Task description.
Could you output the listing that follows exactly, without its images?
═══ Data to use
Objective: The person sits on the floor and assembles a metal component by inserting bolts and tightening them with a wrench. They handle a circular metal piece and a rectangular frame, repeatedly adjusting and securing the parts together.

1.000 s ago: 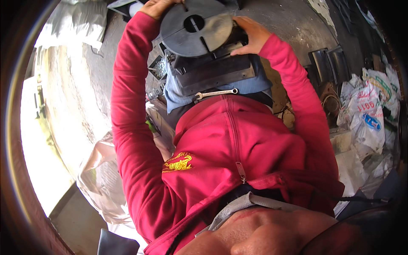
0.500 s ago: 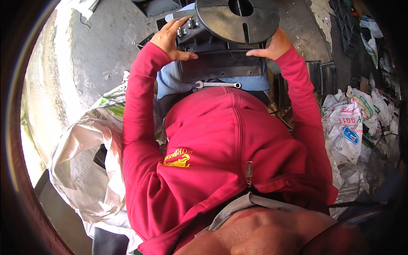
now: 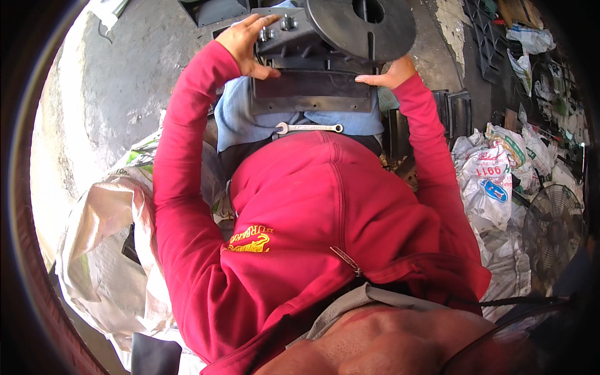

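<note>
Left hand (image 3: 242, 49) and right hand (image 3: 397, 72), half-open, clasp black frame (image 3: 312, 92) | hazard: wrench (image 3: 310, 128) might slide away | cause: frame tilting on blue cloth (image 3: 237, 114)

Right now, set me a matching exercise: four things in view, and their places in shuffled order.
1. combination wrench
2. left hand
3. wire-guarded fan
4. blue cloth

A. underneath the black assembly
B. far right, beside plastic bags
C. lying crosswise by the red zip jacket
D. at the black assembly's left end

Pairs: 1-C; 2-D; 3-B; 4-A
</note>
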Available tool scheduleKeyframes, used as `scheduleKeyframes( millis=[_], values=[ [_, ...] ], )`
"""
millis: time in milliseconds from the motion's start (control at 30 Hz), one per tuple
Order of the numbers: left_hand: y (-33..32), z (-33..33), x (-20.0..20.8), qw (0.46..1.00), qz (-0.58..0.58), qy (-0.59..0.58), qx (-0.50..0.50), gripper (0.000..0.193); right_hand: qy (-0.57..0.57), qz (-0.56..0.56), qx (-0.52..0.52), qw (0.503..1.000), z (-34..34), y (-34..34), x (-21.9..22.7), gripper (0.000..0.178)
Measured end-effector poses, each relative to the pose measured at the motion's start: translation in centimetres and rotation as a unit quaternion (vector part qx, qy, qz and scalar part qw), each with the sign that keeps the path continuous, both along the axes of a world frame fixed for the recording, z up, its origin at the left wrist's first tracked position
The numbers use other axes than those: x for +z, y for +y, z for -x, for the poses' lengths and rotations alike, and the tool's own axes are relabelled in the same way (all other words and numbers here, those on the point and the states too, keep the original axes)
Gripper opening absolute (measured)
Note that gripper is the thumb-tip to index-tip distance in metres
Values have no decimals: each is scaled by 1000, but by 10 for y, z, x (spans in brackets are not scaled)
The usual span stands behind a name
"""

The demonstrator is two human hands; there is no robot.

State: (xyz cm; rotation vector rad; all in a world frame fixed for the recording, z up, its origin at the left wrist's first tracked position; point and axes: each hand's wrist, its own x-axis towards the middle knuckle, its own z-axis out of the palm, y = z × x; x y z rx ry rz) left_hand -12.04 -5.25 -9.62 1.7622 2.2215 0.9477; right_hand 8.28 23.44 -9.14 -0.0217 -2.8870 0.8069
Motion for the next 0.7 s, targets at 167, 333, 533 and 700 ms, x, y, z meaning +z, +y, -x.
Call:
scheduleKeyframes(
  millis=[167,333,533,700],
  values=[
    [0,5,1,998,44,-23,27,98,-8,-6,-9,1000,4,-7,11,95],
    [-7,3,1,1000,27,11,10,102,-8,33,1,999,0,-4,3,98],
    [0,3,11,998,50,-29,-12,99,-15,-15,2,1000,-8,-6,8,96],
    [-9,9,1,999,-23,-17,-30,102,46,-14,1,999,-5,-11,5,100]
  ],
)
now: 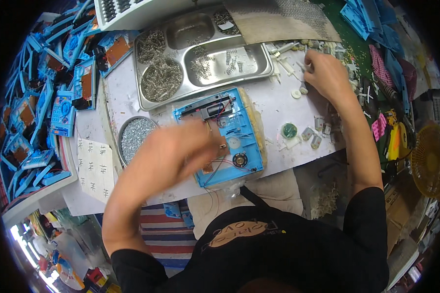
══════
Solved exercise.
Objective: The person sits on the floor and assembles a metal component by inserting bolts and tightening them with a wrench. They handle a circular metal piece and a rectangular frame, repeatedly adjusting and securing the parts together.

1.000 s ago: 
0.500 s ago: 
now: 

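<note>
Left hand (image 3: 242, 49) and right hand (image 3: 397, 72), half-open, clasp black frame (image 3: 312, 92) | hazard: wrench (image 3: 310, 128) might slide away | cause: frame tilting on blue cloth (image 3: 237, 114)

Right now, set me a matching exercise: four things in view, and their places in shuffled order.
1. combination wrench
2. left hand
3. wire-guarded fan
4. blue cloth

A. underneath the black assembly
B. far right, beside plastic bags
C. lying crosswise by the red zip jacket
D. at the black assembly's left end

Pairs: 1-C; 2-D; 3-B; 4-A
</note>
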Available tool scheduleKeyframes, used as `scheduleKeyframes( millis=[_], values=[ [_, ...] ], )`
"""
millis: time in milliseconds from the motion's start (control at 30 Hz), one per tuple
Order of the numbers: left_hand: y (-33..32), z (-33..33), x (-20.0..20.8), qw (0.46..1.00), qz (-0.58..0.58), qy (-0.59..0.58), qx (-0.50..0.50), gripper (0.000..0.193); right_hand: qy (-0.57..0.57), qz (-0.56..0.56), qx (-0.52..0.52), qw (0.503..1.000), z (-34..34), y (-34..34), x (-21.9..22.7), gripper (0.000..0.178)
Measured end-effector poses, each relative to the pose measured at the motion's start: translation in centimetres and rotation as a unit quaternion (vector part qx, qy, qz and scalar part qw), each with the sign that keeps the path continuous, both along the axes of a world frame fixed for the recording, z up, its origin at the left wrist's first tracked position
The numbers use other axes than those: x for +z, y for +y, z for -x, for the poses' lengths and rotations alike, and the tool's own axes are relabelled in the same way (all other words and numbers here, those on the point and the states too, keep the original axes)
Gripper opening absolute (measured)
Note that gripper is the thumb-tip to index-tip distance in metres
Values have no decimals: each is scaled by 1000, but by 10 for y, z, x (spans in brackets are not scaled)
The usual span stands behind a name
"""

The demonstrator is two human hands; there is no robot.

State: (xyz cm; rotation vector rad; all in a world frame fixed for the recording, z up, its origin at the left wrist's first tracked position; point and axes: each hand's wrist, its own x-axis towards the middle knuckle, its own z-axis out of the palm, y = z × x; x y z rx ry rz) left_hand -12.04 -5.25 -9.62 1.7622 2.2215 0.9477; right_hand 8.28 23.44 -9.14 -0.0217 -2.8870 0.8069
Motion for the next 0.7 s, targets at 167, 333, 533 and 700 ms, x, y, z meaning +z, +y, -x.
Call:
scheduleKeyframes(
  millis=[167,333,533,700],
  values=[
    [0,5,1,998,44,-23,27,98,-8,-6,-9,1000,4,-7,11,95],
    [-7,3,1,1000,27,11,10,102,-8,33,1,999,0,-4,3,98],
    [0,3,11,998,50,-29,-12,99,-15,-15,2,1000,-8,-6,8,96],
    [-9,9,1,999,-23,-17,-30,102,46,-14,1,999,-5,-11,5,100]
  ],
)
now: 

Work on the answer is now done.